Torniamo a Torino: c’è stata una lunga vigilia del torneo, siamo stati velocissimi a uscire dal palasport che per noi è stato solo preolimpico e non olimpico.
Non mi piace fare la Cassandra, però si era capito che la pressione messa sulla squadra dalla Fip, dallo stesso Coni, unita all’abbraccio sincero e affettuoso da parte di gente arrivata da tutta Italia, vestita di azzurro senza che nessuno lo avesse chiesto come invece aveva fatto Antonio Conte, poteva determinare un flop.
E così è stato per la più inconfessata delle ragioni: la nostra è una squadra di montati, di sopravvalutati, e ovviamente il giudizio è riferito principalmente ai giocatori Nba, ed esteso a Gentile.

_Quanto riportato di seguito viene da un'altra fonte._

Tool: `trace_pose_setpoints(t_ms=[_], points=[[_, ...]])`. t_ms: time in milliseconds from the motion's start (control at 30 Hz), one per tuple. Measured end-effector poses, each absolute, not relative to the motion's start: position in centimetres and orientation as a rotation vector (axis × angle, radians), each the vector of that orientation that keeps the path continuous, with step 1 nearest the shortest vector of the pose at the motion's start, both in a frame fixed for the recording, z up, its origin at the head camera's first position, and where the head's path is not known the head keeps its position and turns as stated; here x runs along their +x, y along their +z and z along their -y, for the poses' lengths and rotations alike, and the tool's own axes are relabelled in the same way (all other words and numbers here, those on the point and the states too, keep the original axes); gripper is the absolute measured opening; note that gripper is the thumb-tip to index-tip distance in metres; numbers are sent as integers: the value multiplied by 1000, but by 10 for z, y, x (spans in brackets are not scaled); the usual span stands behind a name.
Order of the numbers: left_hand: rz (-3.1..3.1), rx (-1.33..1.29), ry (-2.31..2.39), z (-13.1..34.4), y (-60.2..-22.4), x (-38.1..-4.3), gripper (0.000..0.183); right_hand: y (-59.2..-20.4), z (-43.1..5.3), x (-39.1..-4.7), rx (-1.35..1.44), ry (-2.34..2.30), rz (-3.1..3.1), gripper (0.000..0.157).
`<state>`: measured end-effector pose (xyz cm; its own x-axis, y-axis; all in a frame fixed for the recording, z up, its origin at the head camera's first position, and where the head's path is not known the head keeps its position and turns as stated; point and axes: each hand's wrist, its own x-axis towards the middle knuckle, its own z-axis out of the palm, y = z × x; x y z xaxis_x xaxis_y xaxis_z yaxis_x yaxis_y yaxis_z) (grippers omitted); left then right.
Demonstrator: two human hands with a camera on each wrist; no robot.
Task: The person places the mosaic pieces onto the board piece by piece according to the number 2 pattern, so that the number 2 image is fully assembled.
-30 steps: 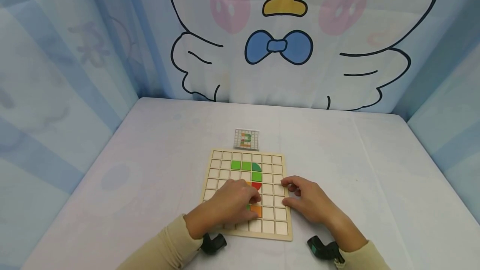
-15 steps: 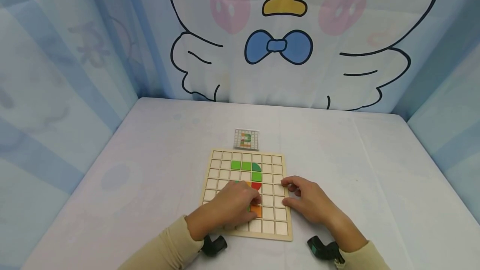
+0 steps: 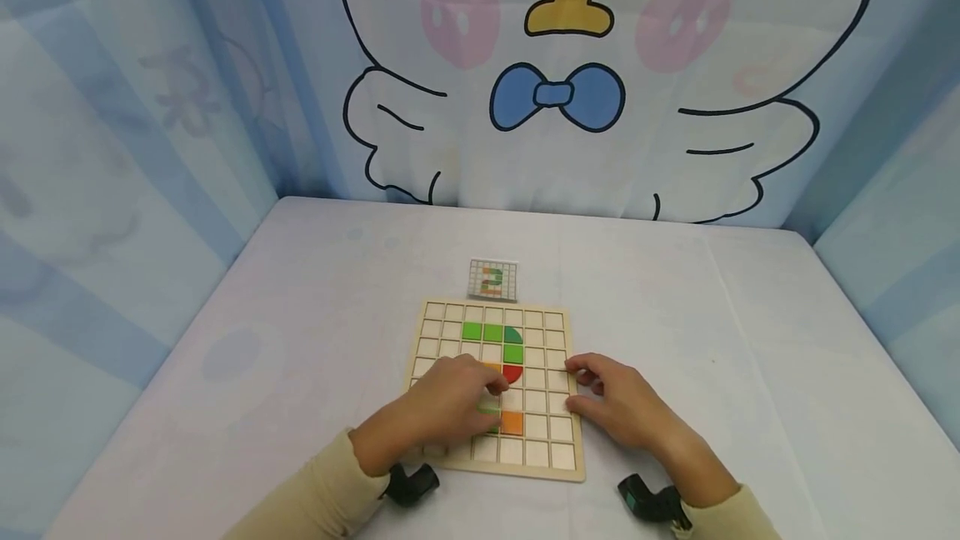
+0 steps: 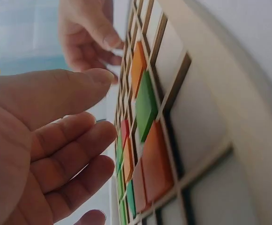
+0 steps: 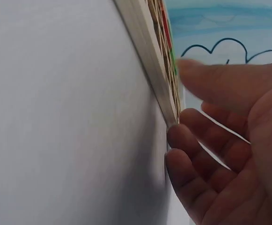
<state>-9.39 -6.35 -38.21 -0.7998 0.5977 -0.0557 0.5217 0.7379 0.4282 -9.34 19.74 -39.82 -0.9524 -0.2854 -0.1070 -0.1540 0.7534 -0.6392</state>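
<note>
A wooden grid board [image 3: 540, 450] lies on the table, with coloured tiles in some cells. My left hand [image 3: 442, 398] hovers over its lower left part, thumb and fingers apart with nothing between them. In the left wrist view, an orange tile [image 4: 138, 68], a green tile [image 4: 146, 105] and another orange tile [image 4: 157, 161] sit in a row beside the fingertips. Farther back are a red rounded tile [image 3: 512, 373] and several green tiles [image 3: 492, 332]. My right hand [image 3: 626, 402] rests at the board's right edge, fingers loosely bent and touching the rim. The left hand hides some cells.
Just behind the board stands a small pattern card [image 3: 492, 280] showing a green, red and orange figure on a grid. A white cloth covers the table [image 3: 675, 298]. Printed curtains [image 3: 555, 165] hang behind it and on both sides.
My left hand has drawn back to the left and lifted off the orange tile, which now shows fully beside a green one. The right hand has barely moved.
</note>
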Motion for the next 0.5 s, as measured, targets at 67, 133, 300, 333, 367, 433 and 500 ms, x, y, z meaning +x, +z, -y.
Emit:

Tutti a dire che Messina ha solo parlato di difesa e di un passaggio in più , senza realizzare questo manifesto in campo, dimenticando che il messaggio era lo stesso di Repesa, allenatore di una Milano che avrebbe dovuto vincere lo scudetto in carrozza in 4 partite e invece si è trascinata fino a gara 6, per la stessa sopravvalutazione di cui ha sofferto l’Italia.
Gallinari ha una dote: è capace di costruire ottimi rapporti con i media. Bargnani? Di lui ricordo, ancora scandalizzato, una dichiarazione in cui disse che non sapeva come avrebbe potuto spendere tutti i soldi che gli davano. Belinelli? Dopo l’anello, che ha vinto in una stagione in cui ha dominato, ancora affamato, pure la gara di tiro da tre, anche se parzialmente scusato dalla maschera, mi è sembrato che abbia cominciato a giocare per il suo ego. I nostri tre punti di forza, secondo vulgata, erano questi.
I migliori sono stati invece due, Hackett e Melli, che andando all’estero hanno fatto quello che mette paura agli altri: un bagno di umiltà, un trattamento che dovrebbe essere obbligatorio per tutti.
Hackett e Melli sono usciti volontariamente dalla bambagia, si sono messi in discussione, e hanno vinto. Sono un esempio? La domanda è retorica tanto la discussione è stata facilmente orientata verso altro.